Don’t they see I’m having the time of my life?

I suppose I can appreciate their puzzlement.  In today’s hypersocial society, activities done alone are generally considered to be inferior to activities shared with others.  For every customarily unaccompanied occupation, a club or Meetup group is now available to take the ostensible sting of isolation out of it.  To opt deliberately for tedious exertions done in seclusion, such as reading novels and writing, in lieu of more interactive and invigorating pastimes often prompts questions of physical or mental well-being or, more awkwardly, elicits unwarranted sympathy.  Besides, creative writing is purportedly an enterprise of the right cerebral hemisphere, and I have a left-brain job.  Or so I thought.
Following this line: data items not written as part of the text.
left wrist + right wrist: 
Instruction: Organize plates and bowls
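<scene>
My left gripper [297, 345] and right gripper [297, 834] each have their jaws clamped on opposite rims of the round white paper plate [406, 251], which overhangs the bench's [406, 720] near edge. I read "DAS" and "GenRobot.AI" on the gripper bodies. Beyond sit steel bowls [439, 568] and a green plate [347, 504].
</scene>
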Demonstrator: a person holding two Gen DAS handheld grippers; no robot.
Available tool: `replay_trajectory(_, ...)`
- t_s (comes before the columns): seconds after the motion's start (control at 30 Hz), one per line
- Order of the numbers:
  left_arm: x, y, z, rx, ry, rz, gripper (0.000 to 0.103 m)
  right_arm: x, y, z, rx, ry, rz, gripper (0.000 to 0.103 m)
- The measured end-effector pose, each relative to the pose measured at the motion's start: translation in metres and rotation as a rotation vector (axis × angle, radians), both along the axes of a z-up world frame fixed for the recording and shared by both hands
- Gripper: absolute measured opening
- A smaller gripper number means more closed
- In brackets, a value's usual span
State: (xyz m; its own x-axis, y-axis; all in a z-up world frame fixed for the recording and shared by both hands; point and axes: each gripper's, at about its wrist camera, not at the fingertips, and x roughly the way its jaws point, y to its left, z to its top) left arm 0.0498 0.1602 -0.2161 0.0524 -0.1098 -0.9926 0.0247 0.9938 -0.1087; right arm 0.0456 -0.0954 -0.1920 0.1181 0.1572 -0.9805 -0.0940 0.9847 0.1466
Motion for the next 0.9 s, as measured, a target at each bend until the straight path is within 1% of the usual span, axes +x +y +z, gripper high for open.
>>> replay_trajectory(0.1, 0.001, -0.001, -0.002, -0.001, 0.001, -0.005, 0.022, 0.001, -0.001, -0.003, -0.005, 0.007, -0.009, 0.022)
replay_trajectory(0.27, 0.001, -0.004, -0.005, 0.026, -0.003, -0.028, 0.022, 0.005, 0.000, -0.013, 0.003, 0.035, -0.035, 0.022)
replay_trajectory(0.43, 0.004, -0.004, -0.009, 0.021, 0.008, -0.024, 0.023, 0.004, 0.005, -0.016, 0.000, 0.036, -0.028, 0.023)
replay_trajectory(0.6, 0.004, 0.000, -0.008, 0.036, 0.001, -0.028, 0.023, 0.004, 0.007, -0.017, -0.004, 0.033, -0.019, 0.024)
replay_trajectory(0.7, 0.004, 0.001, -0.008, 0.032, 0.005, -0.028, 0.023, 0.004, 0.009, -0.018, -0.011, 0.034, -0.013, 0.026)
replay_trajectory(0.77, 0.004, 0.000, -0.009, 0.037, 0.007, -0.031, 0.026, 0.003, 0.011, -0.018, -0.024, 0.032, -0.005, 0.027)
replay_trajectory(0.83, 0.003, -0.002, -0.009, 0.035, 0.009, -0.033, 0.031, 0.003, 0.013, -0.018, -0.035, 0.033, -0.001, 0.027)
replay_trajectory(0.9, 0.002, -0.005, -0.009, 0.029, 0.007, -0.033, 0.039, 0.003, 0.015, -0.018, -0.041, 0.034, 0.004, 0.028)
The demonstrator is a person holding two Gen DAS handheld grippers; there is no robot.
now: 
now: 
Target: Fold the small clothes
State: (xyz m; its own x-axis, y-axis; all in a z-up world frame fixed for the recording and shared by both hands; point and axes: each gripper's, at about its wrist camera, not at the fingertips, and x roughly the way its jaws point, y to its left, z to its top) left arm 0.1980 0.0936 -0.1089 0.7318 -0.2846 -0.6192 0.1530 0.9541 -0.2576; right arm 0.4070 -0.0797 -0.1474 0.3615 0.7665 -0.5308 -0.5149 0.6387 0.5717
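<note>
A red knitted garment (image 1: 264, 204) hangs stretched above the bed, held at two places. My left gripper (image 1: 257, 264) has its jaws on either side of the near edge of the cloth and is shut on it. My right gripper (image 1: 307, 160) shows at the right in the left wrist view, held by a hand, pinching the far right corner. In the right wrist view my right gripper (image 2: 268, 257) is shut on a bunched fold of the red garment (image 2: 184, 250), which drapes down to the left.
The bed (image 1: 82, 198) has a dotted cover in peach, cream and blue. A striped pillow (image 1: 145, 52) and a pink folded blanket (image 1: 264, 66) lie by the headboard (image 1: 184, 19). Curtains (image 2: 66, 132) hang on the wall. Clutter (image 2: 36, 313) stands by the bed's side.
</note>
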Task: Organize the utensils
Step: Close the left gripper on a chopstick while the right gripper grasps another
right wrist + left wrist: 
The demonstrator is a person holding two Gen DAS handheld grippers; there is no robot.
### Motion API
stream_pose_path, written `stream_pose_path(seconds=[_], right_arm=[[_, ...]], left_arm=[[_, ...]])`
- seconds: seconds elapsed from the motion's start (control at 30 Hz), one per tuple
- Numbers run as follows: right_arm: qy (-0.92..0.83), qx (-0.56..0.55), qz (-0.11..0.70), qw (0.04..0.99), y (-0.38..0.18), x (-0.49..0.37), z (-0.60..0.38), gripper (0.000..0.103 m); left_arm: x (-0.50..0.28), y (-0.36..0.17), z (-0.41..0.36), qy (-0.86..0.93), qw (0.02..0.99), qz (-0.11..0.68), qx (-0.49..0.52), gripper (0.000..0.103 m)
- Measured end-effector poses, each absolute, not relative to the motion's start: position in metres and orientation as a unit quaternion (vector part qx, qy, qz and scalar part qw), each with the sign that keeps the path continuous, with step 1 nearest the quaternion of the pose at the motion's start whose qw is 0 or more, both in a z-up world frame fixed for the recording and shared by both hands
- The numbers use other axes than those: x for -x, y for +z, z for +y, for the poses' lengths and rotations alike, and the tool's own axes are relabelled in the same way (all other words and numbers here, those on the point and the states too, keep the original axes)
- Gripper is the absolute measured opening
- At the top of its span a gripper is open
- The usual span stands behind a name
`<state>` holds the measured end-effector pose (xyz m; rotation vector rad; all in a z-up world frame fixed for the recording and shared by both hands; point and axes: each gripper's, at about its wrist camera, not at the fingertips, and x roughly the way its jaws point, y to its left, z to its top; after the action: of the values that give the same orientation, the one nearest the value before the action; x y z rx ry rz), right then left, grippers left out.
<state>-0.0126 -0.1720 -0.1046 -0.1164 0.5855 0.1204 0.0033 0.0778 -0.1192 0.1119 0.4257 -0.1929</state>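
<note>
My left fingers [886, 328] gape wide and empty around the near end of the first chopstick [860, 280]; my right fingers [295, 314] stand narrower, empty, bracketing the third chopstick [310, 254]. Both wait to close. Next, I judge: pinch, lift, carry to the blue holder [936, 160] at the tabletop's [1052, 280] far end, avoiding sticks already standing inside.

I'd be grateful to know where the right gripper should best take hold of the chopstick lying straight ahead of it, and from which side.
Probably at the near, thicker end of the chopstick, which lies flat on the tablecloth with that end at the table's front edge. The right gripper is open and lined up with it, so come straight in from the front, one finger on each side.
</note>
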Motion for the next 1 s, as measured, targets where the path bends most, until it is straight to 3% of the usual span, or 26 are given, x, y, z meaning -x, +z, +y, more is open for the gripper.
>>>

Over time, as my colleagues began to learn what I was doing when I wasn’t analyzing financial statements and operating the real estate, a few divulged (with, I’m certain I detected, a measure of wistfulness) that they, too, had dabbled in the literary or visual arts in a prior life, revealing an unobtrusive community of hemispheric fissure straddlers – former and would-be authors, poets, painters, and other creative thinkers making their mark in a distinctly analytic arena.  Most of us probably still have the proof of a dormant poetic self – musty journals in boxes in the garage, old files of yellowed paper scraps and cocktail napkins on which bits of prose and poetry are scrawled, or references to particularly resonant passages in the margins of Great Expectations and Wuthering Heights.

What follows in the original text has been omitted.